I stopped taking medication for my anxiety several times. You know this. I’ve told you this. And while stigma was the main contributing factor, a very close second was weight gain.

It’s all bad enough you’re taking medication to help you feel normal. To feel okay. To feel, you know, like getting up in the morning. And so, when you pack on 30 lbs almost overnight, it’s not exactly a joyful experience. There are no Hallelujahs being sung.

And it sucks. When I’ve stopped taking my medication, the pounds practically have melted off. And they don’t pile back on. Well, not until I start the medication back up. Because I need it. Because I can’t do panic attacks alone.

I’ve talked about this, in other posts. On the outside I feel like I look really great for me. But on the inside, well, I’m basically a mess.

The 30 lbs that show up on the scale, are in fact, much lighter than the 30 lbs of extra weight I carry around in my invisible anxiety bucket.

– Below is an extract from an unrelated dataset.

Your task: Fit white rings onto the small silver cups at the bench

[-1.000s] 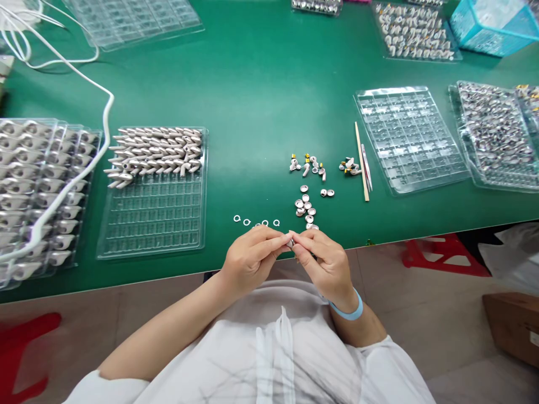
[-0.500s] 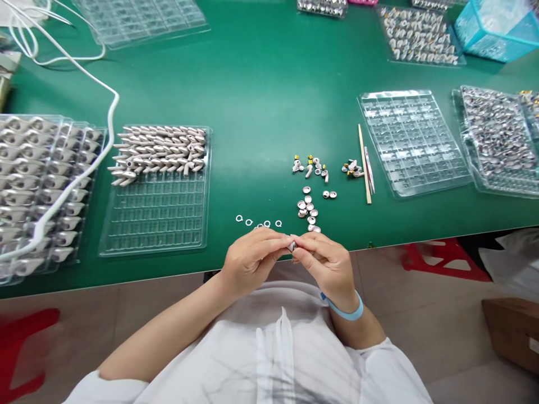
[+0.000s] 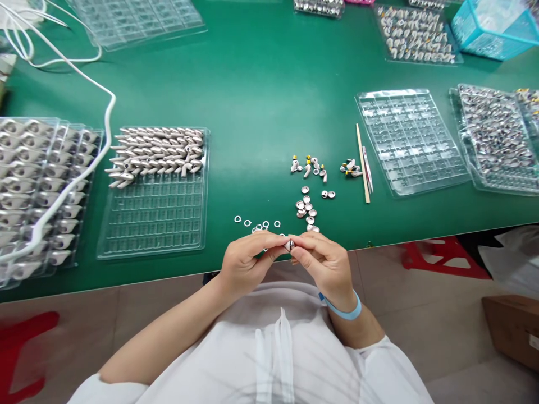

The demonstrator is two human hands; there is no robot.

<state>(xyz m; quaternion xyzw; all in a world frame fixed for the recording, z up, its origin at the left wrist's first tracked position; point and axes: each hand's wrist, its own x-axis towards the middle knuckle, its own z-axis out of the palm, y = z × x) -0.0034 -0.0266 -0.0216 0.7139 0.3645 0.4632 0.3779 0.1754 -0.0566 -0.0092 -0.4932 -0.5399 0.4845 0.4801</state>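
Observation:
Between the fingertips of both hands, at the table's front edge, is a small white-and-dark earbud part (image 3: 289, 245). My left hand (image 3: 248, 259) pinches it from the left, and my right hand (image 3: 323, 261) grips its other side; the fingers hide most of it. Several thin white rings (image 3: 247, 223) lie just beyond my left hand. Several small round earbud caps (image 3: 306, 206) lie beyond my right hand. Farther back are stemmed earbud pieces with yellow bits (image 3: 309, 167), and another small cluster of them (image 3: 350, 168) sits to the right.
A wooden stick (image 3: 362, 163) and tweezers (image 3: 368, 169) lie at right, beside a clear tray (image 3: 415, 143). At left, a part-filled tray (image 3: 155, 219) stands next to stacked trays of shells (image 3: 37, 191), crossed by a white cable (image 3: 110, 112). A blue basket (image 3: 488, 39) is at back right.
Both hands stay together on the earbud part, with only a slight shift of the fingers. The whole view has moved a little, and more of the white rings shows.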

I literally remember telling my sister-in-law after having been off the meds and having to return to them that I’d rather be huge than feel the way I was feeling. And I knew the weight gain, was, unfortunately, and very shitishly (Mandy word) inevitable. And that, my friend, that sucks, too.

It’s like, I’m taking medication to feel better about myself, and now that scale keeps rising. Rising like a fucking thermometer on a hot day in Texas. It’s a win-lose situation no matter what way you slice it.

And I know weight gain is a common side-effect to a tonne of medications. And I feel you if you’re struggling beachside, because I am too.

But at least I can function. I mean I’d rather wear a smile, most days, instead of a size 6.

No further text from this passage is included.